%%

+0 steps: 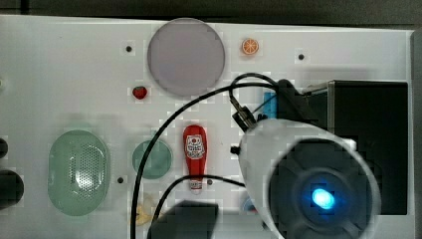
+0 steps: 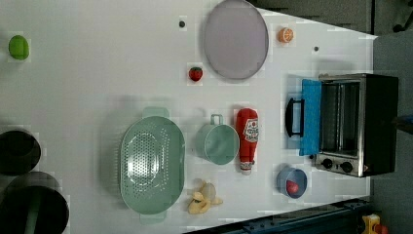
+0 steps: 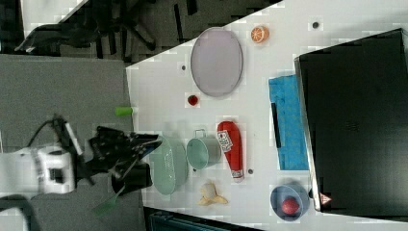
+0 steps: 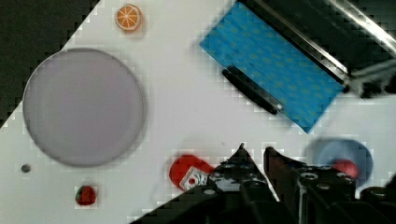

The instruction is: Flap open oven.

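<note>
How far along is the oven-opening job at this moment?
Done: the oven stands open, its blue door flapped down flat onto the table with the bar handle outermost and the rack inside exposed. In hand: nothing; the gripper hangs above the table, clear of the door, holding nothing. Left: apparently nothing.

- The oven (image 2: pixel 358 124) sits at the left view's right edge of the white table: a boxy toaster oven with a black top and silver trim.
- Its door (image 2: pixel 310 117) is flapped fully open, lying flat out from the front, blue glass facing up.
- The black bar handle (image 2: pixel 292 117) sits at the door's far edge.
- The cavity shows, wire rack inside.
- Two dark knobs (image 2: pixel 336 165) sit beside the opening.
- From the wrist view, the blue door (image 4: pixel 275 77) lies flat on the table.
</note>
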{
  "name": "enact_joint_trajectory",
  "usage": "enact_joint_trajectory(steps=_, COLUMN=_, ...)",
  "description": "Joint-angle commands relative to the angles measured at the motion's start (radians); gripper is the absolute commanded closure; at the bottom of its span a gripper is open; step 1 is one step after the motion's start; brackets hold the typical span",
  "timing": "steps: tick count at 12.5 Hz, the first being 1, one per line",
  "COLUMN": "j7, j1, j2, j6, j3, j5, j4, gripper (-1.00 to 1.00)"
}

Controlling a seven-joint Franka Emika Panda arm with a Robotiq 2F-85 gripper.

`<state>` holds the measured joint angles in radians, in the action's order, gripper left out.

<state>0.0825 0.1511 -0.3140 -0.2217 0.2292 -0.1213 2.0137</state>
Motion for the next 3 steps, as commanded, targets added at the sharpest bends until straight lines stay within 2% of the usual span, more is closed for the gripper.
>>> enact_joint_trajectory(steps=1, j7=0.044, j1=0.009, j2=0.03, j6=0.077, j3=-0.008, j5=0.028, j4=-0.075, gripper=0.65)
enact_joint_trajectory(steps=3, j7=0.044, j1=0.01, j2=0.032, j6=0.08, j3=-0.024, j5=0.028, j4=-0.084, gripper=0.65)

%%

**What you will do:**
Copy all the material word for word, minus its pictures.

**Answer box:**
+0 steps: 
+0 steps: 
+0 steps: 
+0 steps: 

The instruction is: Flap open oven.

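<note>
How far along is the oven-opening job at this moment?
Done: the oven stands open, its blue door flapped down flat onto the table with the bar handle outermost and the rack inside exposed. In hand: nothing; the gripper hangs above the table, clear of the door, holding nothing. Left: apparently nothing.

- The oven (image 2: pixel 358 124) sits at the left view's right edge of the white table: a boxy toaster oven with a black top and silver trim.
- Its door (image 2: pixel 310 117) is flapped fully open, lying flat out from the front, blue glass facing up.
- The black bar handle (image 2: pixel 292 117) sits at the door's far edge.
- The cavity shows, wire rack inside.
- Two dark knobs (image 2: pixel 336 165) sit beside the opening.
- From the wrist view, the blue door (image 4: pixel 275 77) lies flat on the table.
</note>
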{
  "name": "enact_joint_trajectory",
  "usage": "enact_joint_trajectory(steps=_, COLUMN=_, ...)",
  "description": "Joint-angle commands relative to the angles measured at the motion's start (radians); gripper is the absolute commanded closure; at the bottom of its span a gripper is open; step 1 is one step after the motion's start; brackets hold the typical span",
  "timing": "steps: tick count at 12.5 Hz, the first being 1, one per line",
  "COLUMN": "j7, j1, j2, j6, j3, j5, j4, gripper (-1.00 to 1.00)"
}

Controlling a seven-joint Franka Emika Panda arm with a Robotiq 2F-85 gripper.

`<state>` holds the measured joint angles in radians, in the action's order, gripper left out.

<state>0.0825 0.1511 -0.3140 -0.2217 0.2292 -0.1213 2.0137</state>
Motion for the next 3 steps, as commanded, targets added at the sharpest bends until straight lines stay within 2% of the usual span, more is closed for the gripper.
>>> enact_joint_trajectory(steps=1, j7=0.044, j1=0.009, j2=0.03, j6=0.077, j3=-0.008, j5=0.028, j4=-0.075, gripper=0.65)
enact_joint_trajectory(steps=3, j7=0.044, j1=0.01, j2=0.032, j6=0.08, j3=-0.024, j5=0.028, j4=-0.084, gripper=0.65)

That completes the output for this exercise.